WHAT IS NEEDED: Among the entries below, how many lines include the string "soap"? Answer with only the number.

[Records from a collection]

------------------------------

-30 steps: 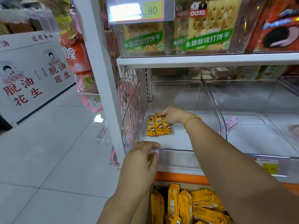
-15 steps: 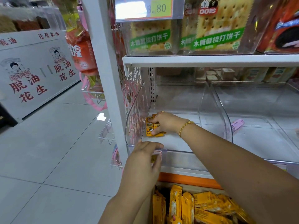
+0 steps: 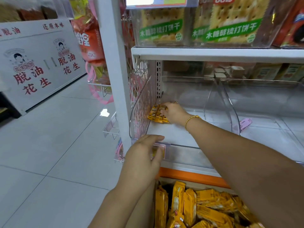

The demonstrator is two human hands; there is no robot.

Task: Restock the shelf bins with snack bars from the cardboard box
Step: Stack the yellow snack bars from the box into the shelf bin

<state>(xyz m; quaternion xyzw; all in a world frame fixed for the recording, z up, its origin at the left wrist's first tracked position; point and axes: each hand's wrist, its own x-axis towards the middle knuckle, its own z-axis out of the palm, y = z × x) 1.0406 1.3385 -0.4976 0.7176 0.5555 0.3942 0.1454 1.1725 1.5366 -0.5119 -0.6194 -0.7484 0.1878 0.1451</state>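
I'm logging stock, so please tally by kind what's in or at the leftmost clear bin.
Snack bars: 3
Price label: 1
Hands: 2, right hand on the bars, left hand at the label
Total: 6

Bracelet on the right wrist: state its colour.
Gold; the bracelet shows best in the head view.

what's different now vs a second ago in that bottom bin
The right hand, holding the snack bars, has slid them from mid-floor back and left, into the rear left corner of the bin, by its side wall. The left hand stays on the front rim; the cardboard box of bars is unchanged.
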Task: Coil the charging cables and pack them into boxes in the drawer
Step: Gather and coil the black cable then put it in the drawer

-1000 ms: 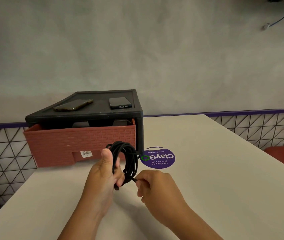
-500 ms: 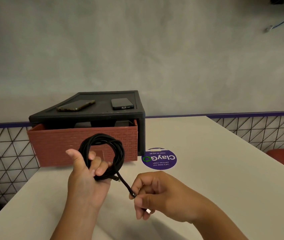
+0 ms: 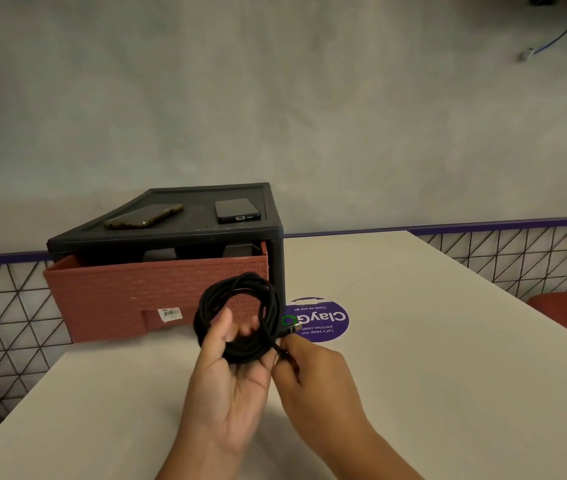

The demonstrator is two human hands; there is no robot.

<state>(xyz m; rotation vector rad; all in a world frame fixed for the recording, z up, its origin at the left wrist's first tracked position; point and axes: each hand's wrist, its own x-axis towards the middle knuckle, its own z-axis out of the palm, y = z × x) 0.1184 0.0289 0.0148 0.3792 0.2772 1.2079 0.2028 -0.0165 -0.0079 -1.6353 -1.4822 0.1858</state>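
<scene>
1. Holding the coil, the left hand point(image 3: 230, 375) has its fingers curled up through the ring of the black charging cable point(image 3: 240, 351), with the thumb against the near strands, so the bundle sits in the palm.
2. The right hand point(image 3: 313, 375) pinches the cable's loose tail just beside the coil. The plug point(image 3: 292, 328) pokes out past the fingertips toward the purple sticker point(image 3: 323, 320).
3. The coil stands roughly upright above the white table point(image 3: 448, 358), with its open ring facing the camera. It is wound into several loops, and only the short tail is free.
4. The relation that matters is this: the red-brown drawer point(image 3: 119, 292) lies straight beyond the hands and a little to the left, pulled partly out of the black cabinet frame point(image 3: 275, 244). Its open top is higher than the coil and behind the drawer's front wall.
5. Grey and dark box shapes point(image 3: 161, 252) show over that wall; whether they are open I cannot tell.
6. The left hand is the nearer one to the opening and already carries the bundle. It seems the natural one to lift up and over the front wall once the tail is tucked.
7. The ring would likely need tipping flat to drop into a box, and an untucked tail could let the loops spring loose.
8. Two phones point(image 3: 143, 216) lie on the cabinet top.
</scene>
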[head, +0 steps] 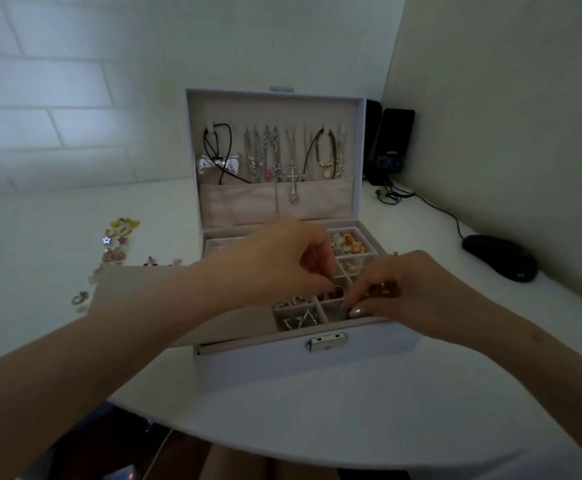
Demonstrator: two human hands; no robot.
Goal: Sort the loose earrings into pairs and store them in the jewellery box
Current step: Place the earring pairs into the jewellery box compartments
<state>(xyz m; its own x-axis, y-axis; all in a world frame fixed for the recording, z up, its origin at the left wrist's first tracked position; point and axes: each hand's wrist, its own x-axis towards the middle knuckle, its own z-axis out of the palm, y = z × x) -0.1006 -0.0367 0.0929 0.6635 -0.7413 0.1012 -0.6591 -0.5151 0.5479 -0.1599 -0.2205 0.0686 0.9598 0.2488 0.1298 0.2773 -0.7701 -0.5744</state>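
Observation:
A white jewellery box (269, 365) stands open in the middle of the table, necklaces hanging inside its raised lid (275, 109). Its top tray is split into small compartments holding earrings: star-shaped ones (300, 322), orange flower ones (350, 244). My left hand (282, 261) hovers over the tray, fingers pinched on a small red earring (334, 292) above a middle compartment. My right hand (397, 292) rests at the tray's front right, fingertips down in a compartment; whether they hold anything is hidden. Loose earrings (118, 240) lie on the table to the box's left.
A beige flat insert (137, 289) leans beside the box on its left. A black mouse (501, 256) lies at the right, its cable running to black speakers (391, 143) in the back corner. The curved table edge (282, 448) is close to me.

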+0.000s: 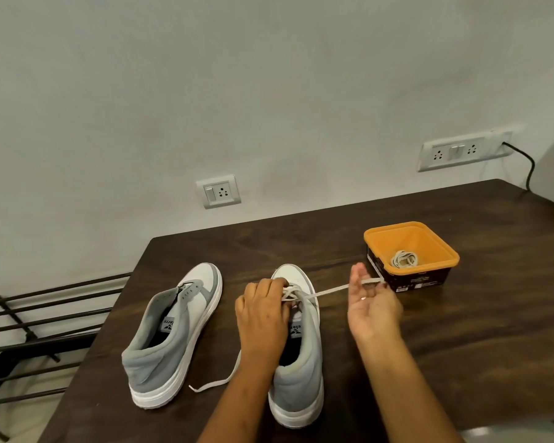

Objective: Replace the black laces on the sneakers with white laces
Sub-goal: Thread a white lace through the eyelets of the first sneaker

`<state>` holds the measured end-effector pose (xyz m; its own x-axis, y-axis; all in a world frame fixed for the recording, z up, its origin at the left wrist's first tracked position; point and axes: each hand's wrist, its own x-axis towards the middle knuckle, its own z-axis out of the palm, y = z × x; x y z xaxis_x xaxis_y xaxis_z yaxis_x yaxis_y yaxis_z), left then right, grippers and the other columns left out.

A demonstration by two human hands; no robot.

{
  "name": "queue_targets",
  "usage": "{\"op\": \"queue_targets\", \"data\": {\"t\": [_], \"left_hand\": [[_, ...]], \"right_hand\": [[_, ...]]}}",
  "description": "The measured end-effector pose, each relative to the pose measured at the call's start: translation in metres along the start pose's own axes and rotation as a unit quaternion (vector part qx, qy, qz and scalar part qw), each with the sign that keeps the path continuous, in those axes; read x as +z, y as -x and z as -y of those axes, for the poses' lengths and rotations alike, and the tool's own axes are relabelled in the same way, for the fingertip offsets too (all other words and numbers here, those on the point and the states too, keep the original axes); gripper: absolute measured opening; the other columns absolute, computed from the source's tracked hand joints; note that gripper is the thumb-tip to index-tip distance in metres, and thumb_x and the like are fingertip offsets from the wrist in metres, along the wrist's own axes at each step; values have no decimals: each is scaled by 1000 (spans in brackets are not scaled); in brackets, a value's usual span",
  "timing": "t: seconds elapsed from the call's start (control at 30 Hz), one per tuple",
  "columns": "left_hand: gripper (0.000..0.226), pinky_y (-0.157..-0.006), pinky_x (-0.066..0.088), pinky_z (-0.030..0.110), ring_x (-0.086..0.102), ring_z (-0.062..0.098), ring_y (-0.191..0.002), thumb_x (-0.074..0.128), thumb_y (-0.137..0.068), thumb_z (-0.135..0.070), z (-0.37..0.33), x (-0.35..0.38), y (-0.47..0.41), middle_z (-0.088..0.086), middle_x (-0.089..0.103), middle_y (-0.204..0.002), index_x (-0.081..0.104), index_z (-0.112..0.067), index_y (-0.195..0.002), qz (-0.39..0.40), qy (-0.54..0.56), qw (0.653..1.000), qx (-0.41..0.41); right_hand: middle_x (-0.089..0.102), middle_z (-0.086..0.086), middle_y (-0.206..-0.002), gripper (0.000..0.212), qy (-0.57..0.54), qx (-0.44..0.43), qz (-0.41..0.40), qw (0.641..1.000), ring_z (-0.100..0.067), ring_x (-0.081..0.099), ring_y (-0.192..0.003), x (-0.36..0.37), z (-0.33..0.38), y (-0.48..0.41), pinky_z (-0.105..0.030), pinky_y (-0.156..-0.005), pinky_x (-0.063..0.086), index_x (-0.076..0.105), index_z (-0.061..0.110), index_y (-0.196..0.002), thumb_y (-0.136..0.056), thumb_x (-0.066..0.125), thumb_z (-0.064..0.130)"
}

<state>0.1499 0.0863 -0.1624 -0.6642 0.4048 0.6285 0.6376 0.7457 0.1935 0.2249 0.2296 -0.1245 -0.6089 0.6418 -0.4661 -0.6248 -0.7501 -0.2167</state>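
The right hand (370, 303) held the white lace (330, 290) taut, apparently pinching it. The left hand (263, 305) pinched its crossings on the sneaker (298, 372). Overpulling risked uneven ends.

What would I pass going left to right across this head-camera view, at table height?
First the black metal rack → unlaced sneaker → sneaker being laced → right hand pulling the white lace → orange tub.

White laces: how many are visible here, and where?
2. The threaded lace runs through the sneaker under the left hand, its end pinched by the right hand; the coiled lace lies in the orange tub. Others may be hidden.
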Motion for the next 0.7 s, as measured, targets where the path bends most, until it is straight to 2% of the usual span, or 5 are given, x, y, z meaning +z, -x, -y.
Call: {"op": "queue_targets", "data": {"t": [0.1,0.2,0.33,0.5,0.7], "left_hand": [[45,-76,47,37,57,21,-96,79,-70,-25,-1,-5,2,-3,61,-104,58,-22,-110,31,-5,996,-81],[48,-88,43,33,50,18,-110,65,-84,-36,-1,-8,1,-4,55,-118,46,-22,-125,88,25,981,-171],[19,-74,49,29,56,14,-93,60,-88,-33,-4,-12,0,-7,58,-99,46,-26,-100,111,80,973,-186],[9,-73,50,28,56,12,-89,55,-91,-28,-5,-16,-1,-7,58,-96,51,-25,-98,117,66,979,-156],[10,-72,45,26,57,14,-90,56,-89,-22,-3,-24,3,-6,60,-97,56,-26,-99,138,172,952,-212]], "right_hand": [[63,-10,-111,33,79,-141,55,985,-24,65,-104,14,13,12,-41,-90,53,37,13,-136,-106,26,19],[62,0,-107,18,242,-310,54,918,-17,60,-112,23,20,19,-34,-100,45,44,24,-102,-105,27,19],[61,6,-102,24,351,-430,91,826,-13,60,-103,22,23,21,-28,-95,44,42,32,-90,-104,30,17],[59,9,-93,15,445,-491,138,736,1,56,-88,21,10,35,-21,-87,45,47,12,-98,-103,33,14],[57,9,-76,11,581,-392,225,676,-1,53,-69,14,-3,31,-7,-63,41,55,17,-93,-99,47,15]]}}
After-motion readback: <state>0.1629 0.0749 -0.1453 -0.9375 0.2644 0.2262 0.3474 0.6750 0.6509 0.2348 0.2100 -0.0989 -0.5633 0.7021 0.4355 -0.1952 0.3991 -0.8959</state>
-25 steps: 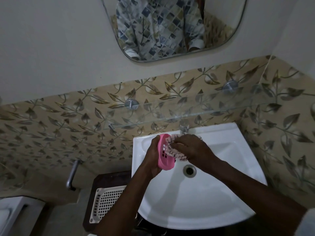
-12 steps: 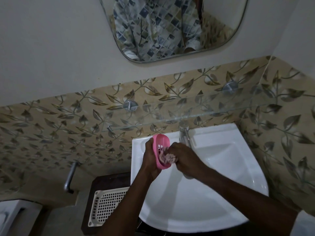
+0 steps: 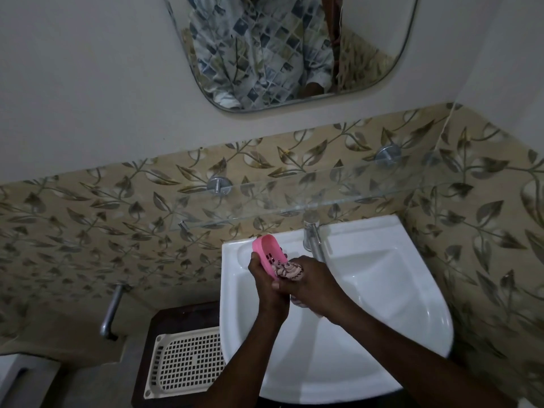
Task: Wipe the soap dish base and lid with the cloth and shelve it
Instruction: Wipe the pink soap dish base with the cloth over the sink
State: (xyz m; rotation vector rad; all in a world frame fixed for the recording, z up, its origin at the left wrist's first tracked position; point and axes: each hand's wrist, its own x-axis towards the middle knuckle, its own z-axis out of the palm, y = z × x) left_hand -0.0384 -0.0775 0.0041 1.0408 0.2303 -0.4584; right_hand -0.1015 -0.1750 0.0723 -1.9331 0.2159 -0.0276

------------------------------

SOLVED EXERCISE: 2